Sauf que même si on met l’envie au crédit de la formation, le coût de la session sera, quoi qu’il en soit, intégralement porté au débit du budget de l’entreprise.

Avant de défricher les pistes pour accéder à la passerelle Savoir et Faire, objet d’un prochain article (Marketing : Tenir le lecteur en haleine…), j’aimerais, avec vous, regarder si derrière un Bon (précision malheureusement nécessaire car ils ne le sont pas tous !) Manager ne se cache pas aussi (aussi car nous démasquerons les autres personnages dans de prochains articles, vous connaissez la musique maintenant) un Bon Formateur (emploi de l’adjectif qualificatif pour les mêmes raisons que précédemment).

Retour sur les bancs de l’école (pour ceux qui n’ont pas connu cette situation, merci de bien vouloir faire preuve d’imagination !) : Par quelle équation mystérieuse, l’étude des paraboles avec tel professeur nous fait prendre la tangente alors qu’avec tel autre notre vision est convergente ?

Sans doute l’élève est-il plus attentif lorsqu’il sait pourquoi il est là.

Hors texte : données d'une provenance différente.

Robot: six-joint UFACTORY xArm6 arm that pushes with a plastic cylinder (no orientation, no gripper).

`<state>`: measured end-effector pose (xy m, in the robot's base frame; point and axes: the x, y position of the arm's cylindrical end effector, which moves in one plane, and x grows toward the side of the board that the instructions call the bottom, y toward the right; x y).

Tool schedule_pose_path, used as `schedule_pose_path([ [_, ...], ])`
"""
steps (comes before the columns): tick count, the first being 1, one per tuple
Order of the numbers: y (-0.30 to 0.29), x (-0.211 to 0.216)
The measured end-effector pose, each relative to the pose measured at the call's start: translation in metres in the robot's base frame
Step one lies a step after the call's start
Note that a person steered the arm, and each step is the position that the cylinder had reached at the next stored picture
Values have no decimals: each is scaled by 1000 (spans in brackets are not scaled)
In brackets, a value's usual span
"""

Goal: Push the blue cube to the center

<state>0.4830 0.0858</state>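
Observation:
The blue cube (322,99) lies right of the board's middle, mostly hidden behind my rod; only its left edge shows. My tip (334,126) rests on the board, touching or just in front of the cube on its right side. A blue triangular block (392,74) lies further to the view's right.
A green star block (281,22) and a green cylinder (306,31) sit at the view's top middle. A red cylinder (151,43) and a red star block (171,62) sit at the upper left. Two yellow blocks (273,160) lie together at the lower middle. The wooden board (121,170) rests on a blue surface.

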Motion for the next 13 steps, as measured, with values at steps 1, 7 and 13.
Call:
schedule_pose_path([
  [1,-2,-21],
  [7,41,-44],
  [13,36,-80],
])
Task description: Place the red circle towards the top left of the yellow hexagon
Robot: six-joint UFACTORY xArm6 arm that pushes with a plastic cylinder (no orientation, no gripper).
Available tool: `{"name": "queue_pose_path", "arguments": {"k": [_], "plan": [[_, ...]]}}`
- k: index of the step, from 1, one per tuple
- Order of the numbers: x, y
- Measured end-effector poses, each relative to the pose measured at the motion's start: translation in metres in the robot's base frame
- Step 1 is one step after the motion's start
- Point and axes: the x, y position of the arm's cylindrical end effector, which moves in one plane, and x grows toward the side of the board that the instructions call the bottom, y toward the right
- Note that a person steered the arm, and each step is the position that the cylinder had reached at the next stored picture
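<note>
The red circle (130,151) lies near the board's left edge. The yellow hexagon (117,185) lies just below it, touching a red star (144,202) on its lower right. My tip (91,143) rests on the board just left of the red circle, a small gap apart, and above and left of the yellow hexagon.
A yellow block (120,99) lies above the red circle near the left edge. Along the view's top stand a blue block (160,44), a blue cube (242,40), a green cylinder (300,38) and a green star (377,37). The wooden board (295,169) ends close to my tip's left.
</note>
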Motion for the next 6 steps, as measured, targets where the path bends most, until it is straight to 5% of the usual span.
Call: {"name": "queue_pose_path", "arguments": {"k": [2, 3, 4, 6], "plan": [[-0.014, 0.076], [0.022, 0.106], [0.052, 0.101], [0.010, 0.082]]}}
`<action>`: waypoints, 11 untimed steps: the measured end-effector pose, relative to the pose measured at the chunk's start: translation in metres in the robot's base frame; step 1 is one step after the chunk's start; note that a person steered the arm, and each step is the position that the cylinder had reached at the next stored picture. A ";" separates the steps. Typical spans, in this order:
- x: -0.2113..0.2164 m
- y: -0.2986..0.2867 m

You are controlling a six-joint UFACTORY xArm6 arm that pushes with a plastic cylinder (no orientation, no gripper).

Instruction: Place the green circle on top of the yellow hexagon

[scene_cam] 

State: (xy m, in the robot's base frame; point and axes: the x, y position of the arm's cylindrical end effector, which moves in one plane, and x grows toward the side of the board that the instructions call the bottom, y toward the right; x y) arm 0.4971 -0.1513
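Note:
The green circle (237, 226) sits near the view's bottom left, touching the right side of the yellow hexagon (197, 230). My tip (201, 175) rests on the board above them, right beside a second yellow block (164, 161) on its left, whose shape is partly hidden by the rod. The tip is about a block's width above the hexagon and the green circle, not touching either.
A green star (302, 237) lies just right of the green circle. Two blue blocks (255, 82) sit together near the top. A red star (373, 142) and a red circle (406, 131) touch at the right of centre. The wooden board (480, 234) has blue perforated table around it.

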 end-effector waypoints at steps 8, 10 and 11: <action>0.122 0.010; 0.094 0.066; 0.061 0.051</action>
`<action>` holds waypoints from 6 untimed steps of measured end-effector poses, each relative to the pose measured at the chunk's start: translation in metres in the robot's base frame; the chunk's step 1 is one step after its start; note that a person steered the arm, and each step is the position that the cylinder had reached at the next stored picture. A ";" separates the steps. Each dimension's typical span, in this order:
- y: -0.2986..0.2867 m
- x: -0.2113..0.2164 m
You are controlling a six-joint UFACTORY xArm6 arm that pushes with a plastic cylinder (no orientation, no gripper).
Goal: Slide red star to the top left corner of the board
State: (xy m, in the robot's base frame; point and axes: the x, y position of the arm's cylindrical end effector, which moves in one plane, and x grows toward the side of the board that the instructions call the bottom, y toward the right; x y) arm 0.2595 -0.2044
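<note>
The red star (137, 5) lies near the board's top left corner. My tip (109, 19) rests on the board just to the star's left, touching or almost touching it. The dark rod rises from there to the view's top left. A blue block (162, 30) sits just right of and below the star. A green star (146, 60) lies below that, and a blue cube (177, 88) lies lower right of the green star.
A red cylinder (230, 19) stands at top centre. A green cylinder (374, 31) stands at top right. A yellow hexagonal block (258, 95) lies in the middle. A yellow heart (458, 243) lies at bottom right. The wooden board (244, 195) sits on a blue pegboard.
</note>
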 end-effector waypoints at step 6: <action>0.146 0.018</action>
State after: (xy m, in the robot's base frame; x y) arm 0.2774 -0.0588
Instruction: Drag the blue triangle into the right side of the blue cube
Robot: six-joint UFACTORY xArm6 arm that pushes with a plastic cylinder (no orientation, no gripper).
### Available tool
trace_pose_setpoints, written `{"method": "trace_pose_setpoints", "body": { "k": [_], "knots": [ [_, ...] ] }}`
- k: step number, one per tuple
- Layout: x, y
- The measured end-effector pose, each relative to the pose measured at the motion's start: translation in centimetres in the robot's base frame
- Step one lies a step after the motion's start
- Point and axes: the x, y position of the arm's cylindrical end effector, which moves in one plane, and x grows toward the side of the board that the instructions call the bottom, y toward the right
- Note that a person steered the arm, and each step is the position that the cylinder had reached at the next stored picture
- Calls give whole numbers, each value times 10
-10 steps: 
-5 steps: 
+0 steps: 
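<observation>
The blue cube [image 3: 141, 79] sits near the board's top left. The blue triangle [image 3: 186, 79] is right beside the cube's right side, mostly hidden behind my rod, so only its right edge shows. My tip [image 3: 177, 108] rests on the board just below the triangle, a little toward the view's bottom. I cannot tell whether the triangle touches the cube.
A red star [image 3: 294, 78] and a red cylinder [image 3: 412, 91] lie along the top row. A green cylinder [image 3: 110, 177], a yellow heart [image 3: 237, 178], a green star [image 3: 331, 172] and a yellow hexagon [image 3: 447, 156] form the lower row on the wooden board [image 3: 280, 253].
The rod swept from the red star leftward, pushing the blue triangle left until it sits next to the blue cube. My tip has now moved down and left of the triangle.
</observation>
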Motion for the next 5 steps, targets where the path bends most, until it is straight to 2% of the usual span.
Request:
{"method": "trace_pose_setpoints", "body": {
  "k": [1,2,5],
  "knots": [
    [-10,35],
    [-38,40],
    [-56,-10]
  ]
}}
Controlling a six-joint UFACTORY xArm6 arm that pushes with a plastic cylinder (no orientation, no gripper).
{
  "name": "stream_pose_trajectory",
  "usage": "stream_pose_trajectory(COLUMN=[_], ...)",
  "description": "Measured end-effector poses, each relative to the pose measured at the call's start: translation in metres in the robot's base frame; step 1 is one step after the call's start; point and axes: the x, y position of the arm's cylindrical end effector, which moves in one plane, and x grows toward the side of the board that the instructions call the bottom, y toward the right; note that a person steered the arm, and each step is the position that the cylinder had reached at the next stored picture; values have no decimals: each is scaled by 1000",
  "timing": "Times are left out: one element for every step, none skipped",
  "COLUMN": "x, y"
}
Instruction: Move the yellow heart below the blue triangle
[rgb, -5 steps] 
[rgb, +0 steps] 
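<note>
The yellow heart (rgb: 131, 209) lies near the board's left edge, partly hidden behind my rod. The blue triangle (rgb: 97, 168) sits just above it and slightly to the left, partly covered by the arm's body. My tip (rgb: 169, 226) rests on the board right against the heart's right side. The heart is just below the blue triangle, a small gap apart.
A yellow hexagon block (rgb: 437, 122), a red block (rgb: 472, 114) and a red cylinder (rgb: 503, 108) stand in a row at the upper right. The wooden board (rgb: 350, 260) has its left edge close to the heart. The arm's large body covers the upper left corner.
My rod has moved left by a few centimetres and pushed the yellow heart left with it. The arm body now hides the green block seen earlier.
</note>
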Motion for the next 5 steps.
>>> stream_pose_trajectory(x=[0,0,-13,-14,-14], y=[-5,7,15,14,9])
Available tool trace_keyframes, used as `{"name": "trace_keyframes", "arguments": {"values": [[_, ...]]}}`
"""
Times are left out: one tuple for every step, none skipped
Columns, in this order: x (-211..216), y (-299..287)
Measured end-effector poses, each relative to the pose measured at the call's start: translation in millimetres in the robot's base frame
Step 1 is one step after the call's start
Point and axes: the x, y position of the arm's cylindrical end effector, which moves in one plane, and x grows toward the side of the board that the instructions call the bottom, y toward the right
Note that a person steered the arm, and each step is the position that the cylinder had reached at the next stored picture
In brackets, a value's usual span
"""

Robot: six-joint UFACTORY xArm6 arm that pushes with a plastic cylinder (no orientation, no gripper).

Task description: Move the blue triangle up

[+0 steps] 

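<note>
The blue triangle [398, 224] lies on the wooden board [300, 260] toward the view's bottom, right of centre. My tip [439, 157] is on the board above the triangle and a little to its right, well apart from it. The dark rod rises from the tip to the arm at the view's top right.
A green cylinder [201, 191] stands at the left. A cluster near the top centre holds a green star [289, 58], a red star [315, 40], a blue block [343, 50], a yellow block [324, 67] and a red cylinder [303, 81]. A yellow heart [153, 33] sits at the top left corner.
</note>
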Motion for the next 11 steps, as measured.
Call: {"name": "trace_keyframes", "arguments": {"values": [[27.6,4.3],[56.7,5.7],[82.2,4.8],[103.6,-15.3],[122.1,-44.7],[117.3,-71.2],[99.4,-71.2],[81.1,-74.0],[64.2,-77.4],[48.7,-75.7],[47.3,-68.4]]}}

Remarque sans rapport avec une pratique, sans doute du 18ème siècle dans un pays lointain, consistant à envoyer un mail à l’heureux stagiaire pour l’informer de la formation du lendemain…

Sans doute l’élève intègre-t-il mieux des notions qui lui sont rendues accessibles. Dans certains landernaux, on croit encore que ne pas être compris « aisément » est marque d’intelligence. Si vous pouviez les informer, en prenant toutes les précautions d’usage, que le monde a changé et que Tiers-Etat a aussi fait une révolution technologique…

Sans doute est-il plus facile pour l’élève de se représenter la théorie quand elle est illustrée. Là, je reconnais cela suppose un petit travail car il faut être, non seulement, en mesure d’extirper des exemples concrets et appropriés issus de son expérience mais, qui plus est, avoir acquis une expérience ailleurs que dans les livres.

Sans doute l’élève est-il encouragé par une reconnaissance de ses efforts, de ses progrès. Loin de moi l’idée que l’accumulation des mauvaises notes puisse produire des cancres, quoique …

Sans doute l’élève est-il sensible à la foi que mettra le professeur (du public comme du privé) pour transmettre son message.

Sans doute aurait-il besoin de quelques vertus pédagogiques notre Bon Manager ???